“If you’re dumb, surround yourself with smart people. If you’re smart, surround yourself with smart people who disagree with you.”
-Aaron Sorkin
Journalists are taught in journalism school to question authority and speak truth to power. In many cases, they’re actually doing this well before attending college. In some respects, journalists are natural-born contrarians.
Unfortunately, while most editors, publishers, and news directors want reporters who question the authority of elected officials, they aren’t terribly keen on having that questioning extended to their own offices.
Allowing contrary opinions and questioning is just as important within newsrooms as it is outside of them. If you are a newsroom manager, you should be listening to the voices within your organization that disagree with you. You don’t necessarily have to take their advice or suggestions, but you should definitely listen and strongly consider what they have to say.
The contrary voices are the ones who allow your news organization to push the envelope, to grow, to break institutional biases, and to break the age-old problem of doing things the way they have always been done before.
Reporters are on the front lines in the community. They are talking to more people, gathering facts from a more diverse group, and usually have a good handle on the pulse of the audience. That isn’t to say that editors and publishers don’t, but the higher up in a news organization one gets, the more likely they are to come in contact with a more influential, more powerful and less diverse group of people than the average member of their audience.
This can compromise your news organization because suddenly the interests of the powerful voices outweigh the interests of the average reader or viewer. Instead of speaking truth to power, you run the risk of becoming the mouthpiece of the powerful — and this happens gradually and subtly over several years.
If you value the integrity of your news coverage, if you want to be the voice of the people and continue to speak truth to power, you need to make sure you are allowing those who work under you in the newsroom to speak truth to your power. It keeps everybody honest and creates a more collaborative environment for your team.
Another key aspect of this is making sure your newsroom actually contains contrary voices. A lot of newsrooms are overly caucasian and overly male. If that’s your newsroom, are you listening to the voices of your female staff members? Do they have as much input as everyone else?

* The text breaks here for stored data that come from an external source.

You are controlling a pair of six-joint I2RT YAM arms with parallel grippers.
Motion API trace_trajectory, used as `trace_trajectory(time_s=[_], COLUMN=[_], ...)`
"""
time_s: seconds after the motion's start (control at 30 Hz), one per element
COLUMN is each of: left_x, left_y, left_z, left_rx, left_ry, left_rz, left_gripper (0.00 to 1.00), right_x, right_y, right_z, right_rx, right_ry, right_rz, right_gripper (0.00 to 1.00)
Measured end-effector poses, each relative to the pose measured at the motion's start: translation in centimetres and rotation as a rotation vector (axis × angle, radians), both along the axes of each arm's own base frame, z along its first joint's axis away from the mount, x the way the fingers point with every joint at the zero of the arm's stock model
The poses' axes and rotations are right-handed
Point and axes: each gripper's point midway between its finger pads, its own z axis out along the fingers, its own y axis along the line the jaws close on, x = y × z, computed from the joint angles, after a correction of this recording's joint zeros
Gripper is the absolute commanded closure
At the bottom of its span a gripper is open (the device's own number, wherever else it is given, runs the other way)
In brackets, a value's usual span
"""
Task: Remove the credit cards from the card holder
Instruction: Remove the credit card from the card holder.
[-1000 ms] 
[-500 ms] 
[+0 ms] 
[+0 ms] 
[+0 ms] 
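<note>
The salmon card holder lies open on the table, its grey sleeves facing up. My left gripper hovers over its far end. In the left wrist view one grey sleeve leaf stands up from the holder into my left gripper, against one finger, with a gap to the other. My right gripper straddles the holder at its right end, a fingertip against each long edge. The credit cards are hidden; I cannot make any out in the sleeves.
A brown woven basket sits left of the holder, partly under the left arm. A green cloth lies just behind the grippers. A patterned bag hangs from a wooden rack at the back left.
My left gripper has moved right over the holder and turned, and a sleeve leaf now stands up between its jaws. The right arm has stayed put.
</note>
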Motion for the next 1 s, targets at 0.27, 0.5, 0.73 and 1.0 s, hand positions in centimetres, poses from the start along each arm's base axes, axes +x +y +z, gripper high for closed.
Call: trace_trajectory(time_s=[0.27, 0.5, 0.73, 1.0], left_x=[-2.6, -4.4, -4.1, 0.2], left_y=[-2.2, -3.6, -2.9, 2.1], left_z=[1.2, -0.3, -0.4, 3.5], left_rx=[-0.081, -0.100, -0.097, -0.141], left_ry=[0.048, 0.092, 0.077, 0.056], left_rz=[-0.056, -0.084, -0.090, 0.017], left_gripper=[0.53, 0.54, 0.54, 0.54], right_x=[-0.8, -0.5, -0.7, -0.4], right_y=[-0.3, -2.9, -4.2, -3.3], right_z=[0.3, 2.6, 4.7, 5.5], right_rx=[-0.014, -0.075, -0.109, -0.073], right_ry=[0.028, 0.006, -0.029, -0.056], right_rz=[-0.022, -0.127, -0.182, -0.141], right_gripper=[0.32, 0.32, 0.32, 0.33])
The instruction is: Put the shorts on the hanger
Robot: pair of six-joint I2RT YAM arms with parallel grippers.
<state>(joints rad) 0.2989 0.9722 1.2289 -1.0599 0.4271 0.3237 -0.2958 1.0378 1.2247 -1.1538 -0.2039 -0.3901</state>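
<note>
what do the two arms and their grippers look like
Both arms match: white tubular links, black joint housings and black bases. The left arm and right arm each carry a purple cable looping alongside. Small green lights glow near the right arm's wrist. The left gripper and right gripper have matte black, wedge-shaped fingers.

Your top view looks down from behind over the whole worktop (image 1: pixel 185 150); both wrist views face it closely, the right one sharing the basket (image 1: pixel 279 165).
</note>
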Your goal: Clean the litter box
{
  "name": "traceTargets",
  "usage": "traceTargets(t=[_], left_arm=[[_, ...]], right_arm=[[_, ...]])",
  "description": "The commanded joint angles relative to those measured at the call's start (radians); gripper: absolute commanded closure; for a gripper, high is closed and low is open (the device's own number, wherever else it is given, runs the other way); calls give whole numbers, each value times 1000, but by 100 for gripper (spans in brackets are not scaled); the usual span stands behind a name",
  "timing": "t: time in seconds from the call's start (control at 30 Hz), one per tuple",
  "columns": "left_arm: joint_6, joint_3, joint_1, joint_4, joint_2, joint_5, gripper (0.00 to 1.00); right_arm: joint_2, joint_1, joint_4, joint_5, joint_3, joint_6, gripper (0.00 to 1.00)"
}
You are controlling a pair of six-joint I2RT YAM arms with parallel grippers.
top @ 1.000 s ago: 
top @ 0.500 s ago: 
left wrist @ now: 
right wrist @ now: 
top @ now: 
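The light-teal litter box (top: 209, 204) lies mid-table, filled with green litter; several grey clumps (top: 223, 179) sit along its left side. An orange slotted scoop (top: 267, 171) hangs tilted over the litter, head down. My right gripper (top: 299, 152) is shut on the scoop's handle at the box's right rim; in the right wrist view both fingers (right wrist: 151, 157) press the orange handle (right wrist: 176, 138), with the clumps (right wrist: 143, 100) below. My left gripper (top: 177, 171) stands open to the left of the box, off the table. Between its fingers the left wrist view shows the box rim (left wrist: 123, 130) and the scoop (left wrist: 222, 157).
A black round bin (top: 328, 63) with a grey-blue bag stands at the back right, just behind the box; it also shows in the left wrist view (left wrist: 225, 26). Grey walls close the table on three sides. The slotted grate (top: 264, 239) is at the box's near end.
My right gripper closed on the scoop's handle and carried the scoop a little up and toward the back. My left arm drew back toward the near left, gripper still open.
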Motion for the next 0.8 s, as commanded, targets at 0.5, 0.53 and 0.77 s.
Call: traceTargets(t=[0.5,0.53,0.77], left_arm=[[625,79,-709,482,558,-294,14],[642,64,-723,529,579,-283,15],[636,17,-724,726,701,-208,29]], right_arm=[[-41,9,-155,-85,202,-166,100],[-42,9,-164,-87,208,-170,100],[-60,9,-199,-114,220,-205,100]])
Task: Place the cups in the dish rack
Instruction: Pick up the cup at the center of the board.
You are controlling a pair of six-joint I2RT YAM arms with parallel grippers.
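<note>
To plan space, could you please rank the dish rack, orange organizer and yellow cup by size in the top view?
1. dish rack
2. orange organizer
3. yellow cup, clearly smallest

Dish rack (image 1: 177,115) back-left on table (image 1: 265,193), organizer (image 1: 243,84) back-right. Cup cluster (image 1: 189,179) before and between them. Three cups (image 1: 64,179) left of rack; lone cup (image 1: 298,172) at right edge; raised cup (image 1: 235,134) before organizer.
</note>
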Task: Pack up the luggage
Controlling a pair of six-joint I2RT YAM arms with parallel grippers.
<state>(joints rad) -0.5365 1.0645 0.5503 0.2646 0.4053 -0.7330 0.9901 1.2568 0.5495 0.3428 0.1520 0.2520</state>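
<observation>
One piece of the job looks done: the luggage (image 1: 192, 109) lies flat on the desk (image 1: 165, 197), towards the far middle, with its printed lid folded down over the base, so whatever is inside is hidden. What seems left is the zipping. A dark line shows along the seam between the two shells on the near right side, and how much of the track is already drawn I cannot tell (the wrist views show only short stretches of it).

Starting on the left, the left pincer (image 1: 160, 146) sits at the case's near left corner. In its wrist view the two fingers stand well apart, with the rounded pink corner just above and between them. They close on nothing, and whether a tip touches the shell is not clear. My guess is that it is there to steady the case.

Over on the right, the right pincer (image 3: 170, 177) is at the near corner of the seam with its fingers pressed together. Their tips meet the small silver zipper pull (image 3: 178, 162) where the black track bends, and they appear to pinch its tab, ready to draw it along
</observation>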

Does the makeup of your newsroom mirror the diversity of the community you cover? If it doesn’t, you’re not going to be in tune with the issues that are important to your audience.
What about politics? Do the people in your newsroom share the same political viewpoints? If they do, even if you’re doing the best you can to keep bias out of your stories, you need to listen to — and hire — people who disagree with you to make sure that you’re covering the stories that are important to all sides of the political spectrum.
The quote at the top of this post comes from Aaron Sorkin’s television show “Sports Night” and it needs to become the philosophy of every newsroom manager. If you’re dumb, you really need some smart people around you. In fact, you probably ought to step aside and let one of them run the show. If you’re smart — and I’m betting you are — you need to make sure that you are surrounding yourself with smart people who might disagree with you on occasion and who won’t be afraid to tell you when they do.
The best reporters I’ve ever worked with have been the ones that weren’t afraid to tell me they disagreed or had a better idea. Usually, they were right, and I always respected the contrarians more than the sycophants.